De Boigne est souvent présenté comme ayant œuvré à la restauration du Taj Mahal. En 1794, Sir John MacGregor Murray lui demande d’intervenir auprès de Sindhia pour que l’édifice soit maintenu en bon état. Murray et De Boigne échangent plusieurs lettres au sujet du Taj Mahal et du sort de la famille impériale. Si leur correspondance ne semble pas avoir débouché sur de réelles mesures de préservation du mausolée, elle illustre l’influence acquise par de Boigne sur la scène politique indienne. En contact avec les chefs marathes et l’empereur lui-même, il reçoit des titres prestigieux, tel celui d’I’timad ud-Daula (Pilier de l’Empire).
Comme d’autres Européens à la même époque, de Boigne entretient des relations avec des femmes indiennes. Il épouse la belle-sœur de William Palmer, Nur Begum, et en a deux enfants, Banu Jan et Ali Baksh.
Retour en Europe
En 1795, après une dizaine d’années au service de Sindhia et de son héritier, Daulat Rao, de Boigne quitte l’Inde avec sa famille pour des raisons de santé. Il emporte avec lui un important chargement, contenant notamment des armes, des miniatures et des objets précieux, tel un houka en or avec ses accessoires. De Boigne et sa famille débarquent en Angleterre, tandis que le navire danois à bord duquel ils ont voyagé continue sa route. Le bateau fait naufrage avant d’arriver à Copenhague. Les malles de De Boigne, que celui-ci avait laissées à bord, sont perdues en mer. Elles ont par la suite été en partie retrouvées, sauvant ses effets personnels et sa collection.

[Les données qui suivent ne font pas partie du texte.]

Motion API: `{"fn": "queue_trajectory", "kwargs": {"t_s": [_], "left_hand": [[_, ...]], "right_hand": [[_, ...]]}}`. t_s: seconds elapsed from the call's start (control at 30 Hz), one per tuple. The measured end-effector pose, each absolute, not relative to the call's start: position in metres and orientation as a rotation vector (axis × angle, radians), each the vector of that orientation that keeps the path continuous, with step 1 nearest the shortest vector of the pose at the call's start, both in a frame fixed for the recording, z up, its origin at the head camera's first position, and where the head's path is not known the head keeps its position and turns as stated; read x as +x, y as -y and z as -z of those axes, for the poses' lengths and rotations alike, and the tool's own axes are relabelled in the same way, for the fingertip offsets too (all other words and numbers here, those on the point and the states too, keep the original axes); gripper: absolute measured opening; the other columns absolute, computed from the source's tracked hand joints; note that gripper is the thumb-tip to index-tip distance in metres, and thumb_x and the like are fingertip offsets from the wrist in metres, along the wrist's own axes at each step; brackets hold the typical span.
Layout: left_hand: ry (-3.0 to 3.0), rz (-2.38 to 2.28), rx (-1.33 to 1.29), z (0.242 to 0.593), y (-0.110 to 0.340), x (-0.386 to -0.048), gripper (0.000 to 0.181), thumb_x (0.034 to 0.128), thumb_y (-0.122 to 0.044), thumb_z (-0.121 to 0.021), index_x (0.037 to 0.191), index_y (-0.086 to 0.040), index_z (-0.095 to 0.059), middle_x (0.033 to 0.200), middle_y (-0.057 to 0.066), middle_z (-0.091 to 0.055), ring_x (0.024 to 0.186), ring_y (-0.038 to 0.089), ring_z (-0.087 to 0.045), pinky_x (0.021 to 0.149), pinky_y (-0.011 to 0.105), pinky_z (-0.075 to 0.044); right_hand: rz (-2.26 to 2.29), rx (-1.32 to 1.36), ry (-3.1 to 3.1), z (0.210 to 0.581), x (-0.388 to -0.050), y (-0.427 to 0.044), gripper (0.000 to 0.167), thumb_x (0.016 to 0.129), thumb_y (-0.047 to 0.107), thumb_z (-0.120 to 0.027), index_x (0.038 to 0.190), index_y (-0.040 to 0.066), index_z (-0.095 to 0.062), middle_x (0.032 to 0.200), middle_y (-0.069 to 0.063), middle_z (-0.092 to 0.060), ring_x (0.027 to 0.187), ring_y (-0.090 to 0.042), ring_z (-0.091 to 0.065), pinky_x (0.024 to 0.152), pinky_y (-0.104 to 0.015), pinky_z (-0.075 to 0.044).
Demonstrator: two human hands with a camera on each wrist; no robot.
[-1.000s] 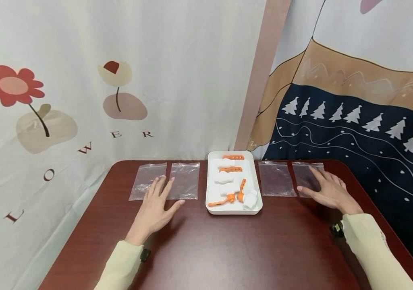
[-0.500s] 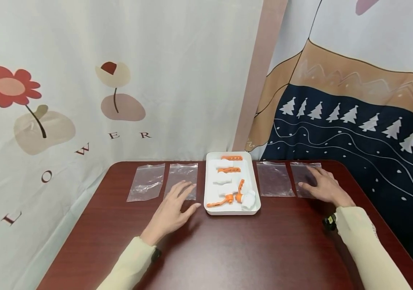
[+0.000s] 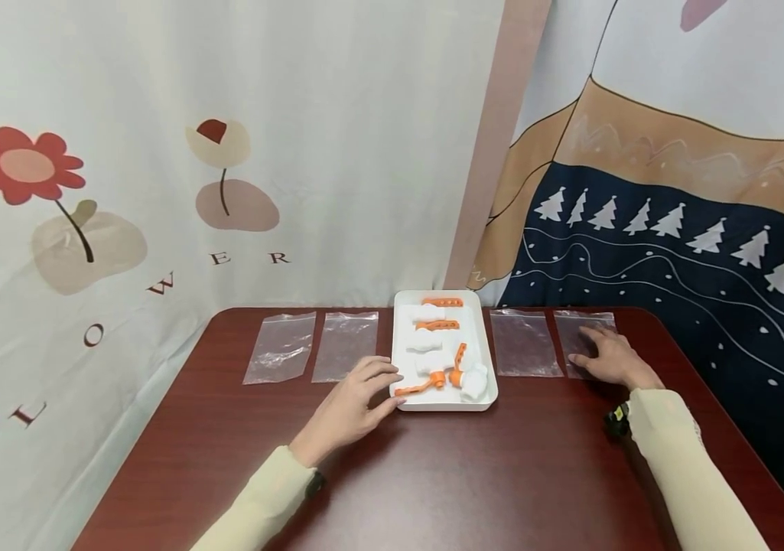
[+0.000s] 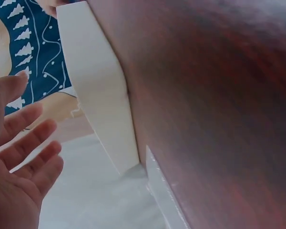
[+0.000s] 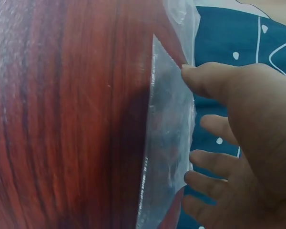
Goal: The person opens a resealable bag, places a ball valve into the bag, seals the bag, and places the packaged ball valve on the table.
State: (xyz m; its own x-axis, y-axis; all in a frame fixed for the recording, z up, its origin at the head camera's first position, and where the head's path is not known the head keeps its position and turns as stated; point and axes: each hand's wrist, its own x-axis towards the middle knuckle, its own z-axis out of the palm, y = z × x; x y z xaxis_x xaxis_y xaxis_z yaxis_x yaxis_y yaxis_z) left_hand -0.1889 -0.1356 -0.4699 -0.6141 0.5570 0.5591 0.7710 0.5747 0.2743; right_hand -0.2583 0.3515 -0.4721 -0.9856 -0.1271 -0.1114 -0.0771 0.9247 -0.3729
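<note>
My left hand (image 3: 356, 402) is at the near left corner of a white tray (image 3: 405, 406), fingers spread and slightly bent; in the left wrist view the fingers (image 4: 31, 143) hold nothing and the tray's side wall (image 4: 97, 86) stands beside them. Inside the tray lie orange strips with holes (image 3: 441, 303), an orange piece with a round end (image 3: 426, 384) and white lumpy pieces (image 3: 474, 383). Over the rightmost clear plastic bag (image 3: 573, 337) hovers my right hand (image 3: 612, 358), its fingers loosely bent. The right wrist view has the thumb close to that bag (image 5: 169, 119); contact is hard to tell.
Left of the tray, two clear zip bags (image 3: 280, 348) lie flat side by side. Another clear bag (image 3: 525, 344) lies just right of the tray. The dark red tabletop (image 3: 474, 474) ends at a printed curtain (image 3: 336, 191) behind.
My left hand has moved right, from over the left bags to the tray's near left corner. My right hand has shifted slightly left and its fingers are more bent.
</note>
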Motion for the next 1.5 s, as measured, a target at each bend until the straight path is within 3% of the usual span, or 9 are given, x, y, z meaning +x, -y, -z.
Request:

De Boigne et sa famille s’installent en Angleterre sous le nom de Bennett. Sa femme et ses enfants, baptisés, s’appellent désormais Helen, Ann Elizabeth et Charles Alexander. De Boigne pourvoit à leurs besoins, mais il épouse Adèle d’Osmond, fille d’immigrés français, en 1798. Ce mariage tourne court et il rentre seul en Savoie en 1802.

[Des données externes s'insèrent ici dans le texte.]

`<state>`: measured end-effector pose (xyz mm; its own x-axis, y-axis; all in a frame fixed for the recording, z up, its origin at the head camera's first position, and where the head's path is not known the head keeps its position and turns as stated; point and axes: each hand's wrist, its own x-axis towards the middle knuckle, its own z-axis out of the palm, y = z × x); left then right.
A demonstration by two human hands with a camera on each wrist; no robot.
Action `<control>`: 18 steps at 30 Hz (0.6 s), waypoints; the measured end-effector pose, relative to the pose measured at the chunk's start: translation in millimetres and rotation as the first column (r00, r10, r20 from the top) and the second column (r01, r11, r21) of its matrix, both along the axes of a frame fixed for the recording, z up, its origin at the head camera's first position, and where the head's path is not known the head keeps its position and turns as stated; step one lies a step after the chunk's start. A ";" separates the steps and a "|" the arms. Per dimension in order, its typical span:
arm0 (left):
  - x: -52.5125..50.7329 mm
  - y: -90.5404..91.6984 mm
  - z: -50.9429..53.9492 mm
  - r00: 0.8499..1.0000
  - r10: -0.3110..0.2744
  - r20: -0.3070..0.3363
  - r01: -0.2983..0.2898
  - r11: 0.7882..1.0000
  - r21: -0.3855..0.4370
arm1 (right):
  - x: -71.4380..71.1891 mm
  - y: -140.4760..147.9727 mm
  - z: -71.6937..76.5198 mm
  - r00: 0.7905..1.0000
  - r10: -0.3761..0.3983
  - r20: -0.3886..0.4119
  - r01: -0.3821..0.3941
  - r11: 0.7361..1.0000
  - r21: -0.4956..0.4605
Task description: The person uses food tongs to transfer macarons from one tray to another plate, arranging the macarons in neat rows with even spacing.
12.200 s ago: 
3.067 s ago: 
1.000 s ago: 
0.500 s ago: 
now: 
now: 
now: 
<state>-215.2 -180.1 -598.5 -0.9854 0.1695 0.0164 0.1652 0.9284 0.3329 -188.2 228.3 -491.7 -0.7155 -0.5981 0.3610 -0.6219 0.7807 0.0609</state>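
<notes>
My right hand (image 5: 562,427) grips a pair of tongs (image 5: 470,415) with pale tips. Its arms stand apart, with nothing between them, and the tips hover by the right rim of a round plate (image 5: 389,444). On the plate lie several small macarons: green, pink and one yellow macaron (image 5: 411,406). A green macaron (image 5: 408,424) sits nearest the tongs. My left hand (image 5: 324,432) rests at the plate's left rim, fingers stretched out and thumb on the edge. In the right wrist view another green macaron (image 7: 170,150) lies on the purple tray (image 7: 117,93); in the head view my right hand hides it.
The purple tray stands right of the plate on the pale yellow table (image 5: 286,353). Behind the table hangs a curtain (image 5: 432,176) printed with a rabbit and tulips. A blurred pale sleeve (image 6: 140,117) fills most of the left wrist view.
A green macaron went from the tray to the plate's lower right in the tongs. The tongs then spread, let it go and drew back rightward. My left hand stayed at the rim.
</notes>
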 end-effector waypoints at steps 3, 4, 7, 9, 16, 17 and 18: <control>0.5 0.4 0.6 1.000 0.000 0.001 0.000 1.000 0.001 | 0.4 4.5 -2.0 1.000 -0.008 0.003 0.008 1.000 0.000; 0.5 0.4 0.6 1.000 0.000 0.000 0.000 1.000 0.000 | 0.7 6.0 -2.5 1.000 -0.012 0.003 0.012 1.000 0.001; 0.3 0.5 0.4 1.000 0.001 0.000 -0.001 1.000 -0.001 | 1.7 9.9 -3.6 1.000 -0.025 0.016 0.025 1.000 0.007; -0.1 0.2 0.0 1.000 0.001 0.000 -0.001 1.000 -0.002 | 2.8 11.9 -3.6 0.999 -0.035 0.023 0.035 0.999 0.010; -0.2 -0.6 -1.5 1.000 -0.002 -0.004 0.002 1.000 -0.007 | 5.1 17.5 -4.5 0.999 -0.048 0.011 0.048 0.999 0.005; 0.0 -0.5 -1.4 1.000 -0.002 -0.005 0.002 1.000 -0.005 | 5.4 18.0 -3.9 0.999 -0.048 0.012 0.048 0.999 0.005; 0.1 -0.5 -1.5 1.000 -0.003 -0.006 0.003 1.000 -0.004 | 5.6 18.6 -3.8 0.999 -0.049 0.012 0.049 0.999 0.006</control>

Le bienfaiteur de Chambéry
Il s’installe à Chambéry, où il acquiert et embellit le château de Buisson Rond. Il met à profit sa fortune pour donner d’importantes sommes d’argent à la ville. Ses largesses, qui s’élèvent à plus de 3 millions de livres, sont essentiellement destinées à des œuvres pieuses et caritatives. De Boigne reçoit des distinctions honorifiques de la part des rois de France et de Sardaigne. Devenu comte, il est nommé lieutenant-général des armées du roi de Sardaigne. Il meurt en 1830, avec Charles Alexandre pour héritier.
Une fontaine monumentale est érigée en son honneur à Chambéry. Inaugurée en 1838, elle comporte quatre éléphants surmontés de tours de combat et de trophées d’armes, sur lesquels s’élève une colonne portant la statue du général. Les inscriptions, bas-reliefs et objets représentés illustrent les hauts faits de sa carrière indienne et sa générosité à l’égard de sa ville natale. Classée au titre des monuments historiques en 1982, la Fontaine des Éléphants est devenue l’un des monuments emblématiques de Chambéry, symbolisant la renommée que de Boigne s’est forgée en Inde.